XPATH question load, loadXML, loadHTML

Post by Eric! »

I have what I think is a properly formatted xml file (I've removed a bulk of the text for this example):
[text]<?xml version='1.0' encoding='utf-8'?>
<html xmlns="http://www.w3.org/1999/xhtml">
<head>
<title> </title>
<meta content="http://www.w3.org/1999/xhtml; charset=utf-8" http-equiv="Content-Type"/>
<link href="stylesheet.css" type="text/css" rel="stylesheet"/>
<style type="text/css">
@page { margin-bottom: 5.000000pt; margin-top: 5.000000pt; }</style></head>
<body class="calibre">
<h1 class="title"><span id="anchor6" class="S-T4">ABOUT THIS BOOK</span></h1>
<p class="P-Standard">This book is intended to provide the reader with </p>
<h2 class="title"><span id="anchor7" class="S-T11">GPS Waypoints and Depth</span></h2>
<p class="P-Standard">GPS Waypoints are given in World Geodetic System 1984 (WGS84) i.</p>
<h2 class="title"><span id="anchor8" class="S-T11">Internet</span></h2>
<p class="P-Standard">If you have Internet access, you c</p>
<h2 class="title"><span id="anchor9" class="S-T11">Reporting Information</span></h2>
<p class="P-Standard">If you come across new i:</p>
<p class="P-P8"><span class="S-T11">1. </span>Your Name and Date of Observation</p>
<p class="P-P8"><span class="S-T11">2. </span>Detailed Description</p>
</body></html>[/text]

If I load it into a DOMDocument using either load($filename) or loadXML($string_contents) I have trouble parsing it with xpath. For example query("//p") produces no nodes. If I load it with loadHTML or loadHTMLfile, then the query("//p") works fine.

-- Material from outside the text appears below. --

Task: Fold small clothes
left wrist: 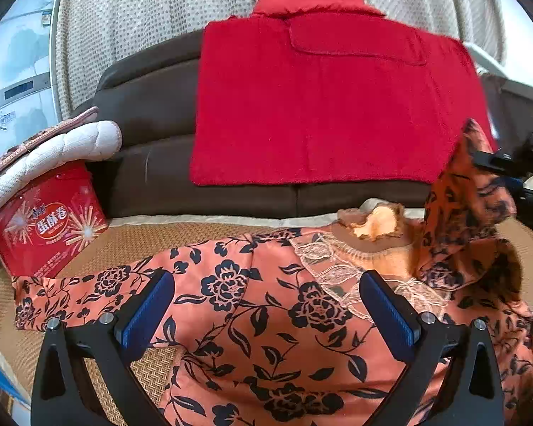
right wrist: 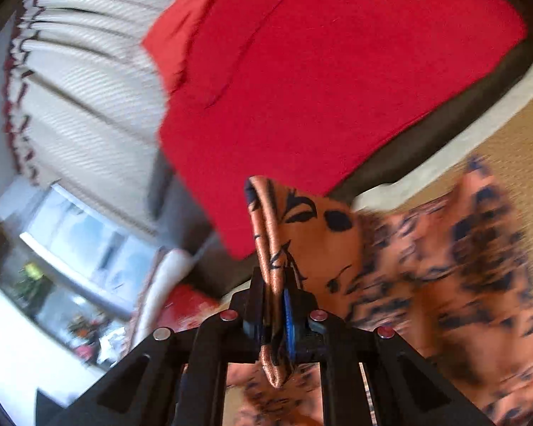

Are xml xpath queries different or is something else going on with the DOM structure?
User avatar
tr0gd0rr
Forum Contributor
Posts: 305
Joined: Thu May 11, 2006 8:58 pm
Location: Utah, USA

Re: XPATH question load, loadXML, loadHTML

Post by tr0gd0rr »

The HTML parser that PHP uses with loadHTML is more forgiving than the XML parser. By nature, HTML is more permissive than XML. And in practice, browsers are very good at dealing with invalid markup. I'd wager that vast majority of HTML served on the Internet is not valid XML. And much of the Internet isn't valid HTML either.

Your XPath queries should work just fine with loadHTML so there is probably no reason to use loadXML.

BUT NOTE: if you don't carefully control the incoming HTML, you may want to use HTML Tidy to clean up invalid markup and ensure that loadHTML will not choke.
Eric!
DevNet Resident
Posts: 1146
Joined: Sun Jun 14, 2009 3:13 pm

Re: XPATH question load, loadXML, loadHTML

Post by Eric! »

HTML Tidy is a good idea. This xml is from calibre's ebook-convert tool and the markup is pretty clean. If I dump the ->save() string out in both load() and loadHTML() cases it appears to have loaded the data fine. In the loadXML and load cases if I dump out all the nodes (query("//*")) everything appears properly parsed. But the query("//p") always comes up blank when the file is loaded as XML.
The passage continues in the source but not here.